- _The problem_
Reproduce the complete listing without any deviation.

***

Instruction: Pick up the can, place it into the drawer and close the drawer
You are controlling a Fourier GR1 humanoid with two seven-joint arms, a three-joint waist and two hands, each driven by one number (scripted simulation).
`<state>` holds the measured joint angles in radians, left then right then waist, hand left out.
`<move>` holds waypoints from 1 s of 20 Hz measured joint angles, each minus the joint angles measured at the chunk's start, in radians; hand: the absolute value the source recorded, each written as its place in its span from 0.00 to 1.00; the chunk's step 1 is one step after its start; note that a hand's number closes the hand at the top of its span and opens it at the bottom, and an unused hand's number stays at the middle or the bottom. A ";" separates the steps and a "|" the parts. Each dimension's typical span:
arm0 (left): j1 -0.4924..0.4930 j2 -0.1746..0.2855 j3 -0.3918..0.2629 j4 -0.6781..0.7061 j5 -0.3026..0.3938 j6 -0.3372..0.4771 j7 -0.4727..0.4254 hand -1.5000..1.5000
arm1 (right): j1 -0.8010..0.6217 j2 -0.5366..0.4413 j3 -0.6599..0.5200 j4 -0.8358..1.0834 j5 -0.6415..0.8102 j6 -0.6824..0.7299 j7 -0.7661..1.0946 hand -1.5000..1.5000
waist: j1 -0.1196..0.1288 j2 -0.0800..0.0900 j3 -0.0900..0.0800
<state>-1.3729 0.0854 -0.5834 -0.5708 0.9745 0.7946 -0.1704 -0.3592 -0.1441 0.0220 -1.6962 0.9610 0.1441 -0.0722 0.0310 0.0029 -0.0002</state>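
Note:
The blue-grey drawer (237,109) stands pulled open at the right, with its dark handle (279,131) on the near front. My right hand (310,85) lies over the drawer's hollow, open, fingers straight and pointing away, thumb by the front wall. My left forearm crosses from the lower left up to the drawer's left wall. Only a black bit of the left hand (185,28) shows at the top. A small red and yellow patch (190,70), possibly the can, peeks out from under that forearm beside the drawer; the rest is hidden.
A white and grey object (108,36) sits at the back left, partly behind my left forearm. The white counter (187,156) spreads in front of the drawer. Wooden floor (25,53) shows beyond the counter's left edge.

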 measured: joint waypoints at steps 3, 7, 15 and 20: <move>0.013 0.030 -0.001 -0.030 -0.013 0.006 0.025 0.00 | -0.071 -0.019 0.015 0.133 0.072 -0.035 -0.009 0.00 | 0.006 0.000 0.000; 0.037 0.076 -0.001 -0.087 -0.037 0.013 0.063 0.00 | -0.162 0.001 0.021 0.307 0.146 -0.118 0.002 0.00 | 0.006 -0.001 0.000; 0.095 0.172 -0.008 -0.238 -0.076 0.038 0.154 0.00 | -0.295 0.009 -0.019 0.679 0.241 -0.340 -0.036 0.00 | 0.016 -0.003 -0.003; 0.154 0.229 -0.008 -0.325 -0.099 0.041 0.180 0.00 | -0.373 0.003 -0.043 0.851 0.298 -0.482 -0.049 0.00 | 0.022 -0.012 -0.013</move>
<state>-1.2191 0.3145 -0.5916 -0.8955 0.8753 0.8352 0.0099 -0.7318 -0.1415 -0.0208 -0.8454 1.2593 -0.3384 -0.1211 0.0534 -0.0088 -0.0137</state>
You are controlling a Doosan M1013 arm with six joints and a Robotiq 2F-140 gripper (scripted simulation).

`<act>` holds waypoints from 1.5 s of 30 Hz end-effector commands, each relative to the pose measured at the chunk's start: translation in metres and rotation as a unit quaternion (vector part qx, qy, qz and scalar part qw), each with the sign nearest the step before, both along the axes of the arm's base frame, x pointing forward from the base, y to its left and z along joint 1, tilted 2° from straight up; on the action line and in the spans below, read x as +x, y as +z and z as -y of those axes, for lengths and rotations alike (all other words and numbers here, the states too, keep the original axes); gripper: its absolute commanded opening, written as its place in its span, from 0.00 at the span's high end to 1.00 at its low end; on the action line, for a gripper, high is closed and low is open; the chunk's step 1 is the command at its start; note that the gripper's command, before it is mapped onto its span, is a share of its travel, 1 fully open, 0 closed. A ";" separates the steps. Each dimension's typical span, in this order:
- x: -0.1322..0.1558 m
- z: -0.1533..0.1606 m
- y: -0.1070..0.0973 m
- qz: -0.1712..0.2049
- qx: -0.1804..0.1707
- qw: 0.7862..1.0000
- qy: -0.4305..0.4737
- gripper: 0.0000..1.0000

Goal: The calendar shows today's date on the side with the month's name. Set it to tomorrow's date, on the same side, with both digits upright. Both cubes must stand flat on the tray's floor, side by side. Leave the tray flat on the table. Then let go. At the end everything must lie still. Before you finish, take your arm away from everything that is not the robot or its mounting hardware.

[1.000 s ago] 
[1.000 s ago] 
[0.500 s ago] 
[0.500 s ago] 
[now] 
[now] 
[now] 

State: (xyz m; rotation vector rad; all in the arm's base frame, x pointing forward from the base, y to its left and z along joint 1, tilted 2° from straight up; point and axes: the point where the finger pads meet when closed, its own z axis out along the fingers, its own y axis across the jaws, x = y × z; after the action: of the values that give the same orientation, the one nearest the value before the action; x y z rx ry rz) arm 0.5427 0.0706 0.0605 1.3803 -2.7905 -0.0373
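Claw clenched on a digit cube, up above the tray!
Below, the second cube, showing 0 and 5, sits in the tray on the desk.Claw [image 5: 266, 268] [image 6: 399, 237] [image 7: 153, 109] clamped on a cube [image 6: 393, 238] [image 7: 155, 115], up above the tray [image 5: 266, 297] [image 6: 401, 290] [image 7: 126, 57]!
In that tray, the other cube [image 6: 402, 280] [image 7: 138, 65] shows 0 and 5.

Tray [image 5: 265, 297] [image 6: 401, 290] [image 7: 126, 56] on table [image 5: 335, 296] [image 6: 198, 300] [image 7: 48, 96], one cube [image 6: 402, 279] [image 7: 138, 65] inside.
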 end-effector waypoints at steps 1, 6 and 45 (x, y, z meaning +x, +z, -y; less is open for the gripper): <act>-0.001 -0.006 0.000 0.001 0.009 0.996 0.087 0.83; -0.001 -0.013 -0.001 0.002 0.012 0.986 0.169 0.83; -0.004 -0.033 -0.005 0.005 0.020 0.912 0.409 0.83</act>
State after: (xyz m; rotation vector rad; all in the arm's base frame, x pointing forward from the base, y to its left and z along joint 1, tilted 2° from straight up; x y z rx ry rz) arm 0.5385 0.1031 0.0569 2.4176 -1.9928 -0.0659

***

- _Answer for the task_
Instruction: Pick up the can, place it into the drawer and close the drawer
You are controlling a Fourier GR1 humanoid with two seven-joint arms, a three-joint waist and two hands, each driven by one number (scripted simulation).
`<state>` holds the measured joint angles in radians, left then right then waist, hand left out.
`<move>` holds waypoints from 1 s of 20 Hz measured joint angles, each minus the joint angles measured at the chunk's start, in radians; hand: the absolute value the source recorded, each written as its place in its span from 0.00 to 1.00; the chunk's step 1 is one step after its start; note that a hand's number closes the hand at the top of its span and opens it at the bottom, and an unused hand's number stays at the middle or the bottom. A ";" separates the steps and a "|" the parts. Each dimension's typical span:
arm0 (left): j1 -0.4924..0.4930 j2 -0.1746..0.2855 j3 -0.3918..0.2629 j4 -0.6781..0.7061 j5 -0.3026..0.3938 j6 -0.3372..0.4771 j7 -0.4727..0.4254 hand -1.5000..1.5000
arm1 (right): j1 -0.8010..0.6217 j2 -0.5366..0.4413 j3 -0.6599..0.5200 j4 -0.8358..1.0834 j5 -0.6415..0.8102 j6 -0.6824..0.7299 j7 -0.7661..1.0946 hand -1.5000..1.5000
waist: j1 -0.1196..0.1288 j2 -0.0800..0.0900 j3 -0.0900..0.0800
<state>-1.3729 0.0854 -0.5834 -0.5708 0.9745 0.7946 -0.1704 -0.3592 -0.1441 0.0220 -1.6962 0.9610 0.1441 -0.0722 0.0310 0.0029 -0.0002</state>
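Note:
The blue-grey drawer (237,109) stands pulled open at the right, with its dark handle (279,131) on the near front. My right hand (310,85) lies over the drawer's hollow, open, fingers straight and pointing away, thumb by the front wall. My left forearm crosses from the lower left up to the drawer's left wall. Only a black bit of the left hand (185,28) shows at the top. A small red and yellow patch (190,70), possibly the can, peeks out from under that forearm beside the drawer; the rest is hidden.
A white and grey object (108,36) sits at the back left, partly behind my left forearm. The white counter (187,156) spreads in front of the drawer. Wooden floor (25,53) shows beyond the counter's left edge.
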
 measured: joint waypoints at steps 3, 7, 15 and 20: <move>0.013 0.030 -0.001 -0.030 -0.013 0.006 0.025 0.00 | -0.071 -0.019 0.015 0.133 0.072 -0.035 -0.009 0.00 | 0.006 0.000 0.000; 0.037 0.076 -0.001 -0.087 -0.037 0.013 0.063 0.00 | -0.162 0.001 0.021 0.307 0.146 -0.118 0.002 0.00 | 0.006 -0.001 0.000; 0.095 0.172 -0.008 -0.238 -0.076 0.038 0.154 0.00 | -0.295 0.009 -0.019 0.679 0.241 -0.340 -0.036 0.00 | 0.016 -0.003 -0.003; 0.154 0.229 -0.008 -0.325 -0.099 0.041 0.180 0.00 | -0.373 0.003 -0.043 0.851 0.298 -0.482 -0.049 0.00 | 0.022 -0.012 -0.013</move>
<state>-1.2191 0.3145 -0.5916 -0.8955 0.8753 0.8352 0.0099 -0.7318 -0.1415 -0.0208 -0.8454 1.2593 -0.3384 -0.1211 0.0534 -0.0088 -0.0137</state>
You are controlling a Doosan M1013 arm with six joints and a Robotiq 2F-140 gripper (scripted simulation).

`<act>` holds waypoints from 1.5 s of 30 Hz end-effector commands, each relative to the pose measured at the chunk's start: translation in metres and rotation as a unit quaternion (vector part qx, qy, qz and scalar part qw), each with the sign nearest the step before, both along the axes of the arm's base frame, x pointing forward from the base, y to its left and z along joint 1, tilted 2° from straight up; on the action line and in the spans below, read x as +x, y as +z and z as -y of those axes, for lengths and rotations alike (all other words and numbers here, the states too, keep the original axes); gripper: its absolute commanded opening, written as its place in its span, from 0.00 at the span's high end to 1.00 at its low end; on the action line, for a gripper, high is closed and low is open; the chunk's step 1 is the command at its start; note that the gripper's command, before it is mapped onto its span, is a share of its travel, 1 fully open, 0 closed. A ";" separates the steps. Each dimension's typical span, in this order:
- x: -0.1322..0.1558 m
- z: -0.1533..0.1606 m
- y: -0.1070..0.0973 m
- qz: -0.1712..0.2049
- qx: -0.1804..0.1707
- qw: 0.7862..1.0000
- qy: -0.4305..0.4737
- gripper: 0.0000..1.0000

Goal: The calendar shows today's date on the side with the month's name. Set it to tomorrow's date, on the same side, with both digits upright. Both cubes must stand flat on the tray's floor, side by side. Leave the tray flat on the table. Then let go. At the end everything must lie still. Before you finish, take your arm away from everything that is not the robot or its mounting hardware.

[1.000 s ago] 
[1.000 s ago] 
[0.500 s ago] 
[0.500 s ago] 
[now] 
[now] 
[now] 

State: (xyz m; rotation vector rad; all in the arm's base frame, x pointing forward from the base, y to its left and z along joint 1, tilted 2° from straight up; point and axes: the point where the finger pads meet when closed, its own z axis out along the fingers, its own y axis across the jaws, x = y × z; after the action: of the values that give the same orientation, the one nearest the value before the action; x y z rx ry rz) arm 0.5427 0.0706 0.0605 1.3803 -2.7905 -0.0373
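Claw clenched on a digit cube, up above the tray!
Below, the second cube, showing 0 and 5, sits in the tray on the desk.Claw [image 5: 266, 268] [image 6: 399, 237] [image 7: 153, 109] clamped on a cube [image 6: 393, 238] [image 7: 155, 115], up above the tray [image 5: 266, 297] [image 6: 401, 290] [image 7: 126, 57]!
In that tray, the other cube [image 6: 402, 280] [image 7: 138, 65] shows 0 and 5.

Tray [image 5: 265, 297] [image 6: 401, 290] [image 7: 126, 56] on table [image 5: 335, 296] [image 6: 198, 300] [image 7: 48, 96], one cube [image 6: 402, 279] [image 7: 138, 65] inside.
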 end-effector waypoints at steps 1, 6 and 45 (x, y, z meaning +x, +z, -y; less is open for the gripper): <act>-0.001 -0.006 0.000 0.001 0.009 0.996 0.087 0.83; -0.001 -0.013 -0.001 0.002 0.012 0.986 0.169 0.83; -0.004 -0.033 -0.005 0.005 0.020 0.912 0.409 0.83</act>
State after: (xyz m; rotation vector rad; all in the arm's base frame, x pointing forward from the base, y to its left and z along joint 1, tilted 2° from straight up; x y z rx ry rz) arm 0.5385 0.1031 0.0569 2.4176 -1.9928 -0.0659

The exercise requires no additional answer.